Would you reproduce exactly the lines below from the one holding "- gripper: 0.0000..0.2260" through the one holding "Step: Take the", inclusive, and no others?

* * *

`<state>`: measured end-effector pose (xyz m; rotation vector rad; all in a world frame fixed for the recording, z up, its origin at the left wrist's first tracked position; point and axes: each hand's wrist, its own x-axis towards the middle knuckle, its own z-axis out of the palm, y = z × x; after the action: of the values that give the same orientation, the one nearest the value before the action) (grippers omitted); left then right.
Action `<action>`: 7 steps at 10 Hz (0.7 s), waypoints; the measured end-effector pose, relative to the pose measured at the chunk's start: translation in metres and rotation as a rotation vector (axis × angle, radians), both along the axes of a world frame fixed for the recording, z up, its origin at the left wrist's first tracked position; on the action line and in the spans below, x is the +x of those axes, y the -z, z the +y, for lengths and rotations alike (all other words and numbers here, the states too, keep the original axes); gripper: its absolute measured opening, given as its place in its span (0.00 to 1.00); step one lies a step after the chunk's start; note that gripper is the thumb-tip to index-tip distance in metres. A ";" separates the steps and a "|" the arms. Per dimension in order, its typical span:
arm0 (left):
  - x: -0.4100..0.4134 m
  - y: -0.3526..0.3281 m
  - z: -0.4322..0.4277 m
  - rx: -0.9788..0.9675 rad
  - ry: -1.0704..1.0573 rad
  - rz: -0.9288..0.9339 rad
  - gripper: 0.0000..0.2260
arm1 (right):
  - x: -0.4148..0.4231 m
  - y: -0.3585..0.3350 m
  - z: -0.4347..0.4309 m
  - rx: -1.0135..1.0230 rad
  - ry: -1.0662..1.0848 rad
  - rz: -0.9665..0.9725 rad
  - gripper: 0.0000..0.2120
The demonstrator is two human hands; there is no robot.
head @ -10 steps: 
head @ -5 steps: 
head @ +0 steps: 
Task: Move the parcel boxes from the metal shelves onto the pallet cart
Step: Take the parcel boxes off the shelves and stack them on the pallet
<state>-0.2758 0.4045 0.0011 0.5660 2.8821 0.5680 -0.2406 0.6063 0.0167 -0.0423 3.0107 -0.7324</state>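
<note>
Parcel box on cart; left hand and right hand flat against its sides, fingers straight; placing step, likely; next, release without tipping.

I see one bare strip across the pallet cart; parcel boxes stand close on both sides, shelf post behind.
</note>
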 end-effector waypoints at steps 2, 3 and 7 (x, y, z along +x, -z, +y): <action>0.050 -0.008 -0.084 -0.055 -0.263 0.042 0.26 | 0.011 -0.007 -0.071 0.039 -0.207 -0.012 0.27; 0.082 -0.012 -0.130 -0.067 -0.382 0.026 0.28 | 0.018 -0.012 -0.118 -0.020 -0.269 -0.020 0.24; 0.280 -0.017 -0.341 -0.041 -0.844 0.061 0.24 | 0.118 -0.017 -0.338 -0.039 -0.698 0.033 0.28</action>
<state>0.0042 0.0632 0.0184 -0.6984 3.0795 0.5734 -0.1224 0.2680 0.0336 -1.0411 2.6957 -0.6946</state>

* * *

## RESPONSE BOX
  - gripper: 0.0000..0.2260
arm1 (right):
  - x: -0.4148..0.4231 m
  - y: -0.3585..0.3350 m
  - z: -0.4347..0.4309 m
  - rx: -1.0135..1.0230 rad
  - ry: -1.0662..1.0848 rad
  - rz: -0.9665..0.9725 rad
  - gripper: 0.0000..0.2120
The demonstrator is two human hands; there is no robot.
head @ -10 steps: 
head @ -5 steps: 
head @ +0 steps: 
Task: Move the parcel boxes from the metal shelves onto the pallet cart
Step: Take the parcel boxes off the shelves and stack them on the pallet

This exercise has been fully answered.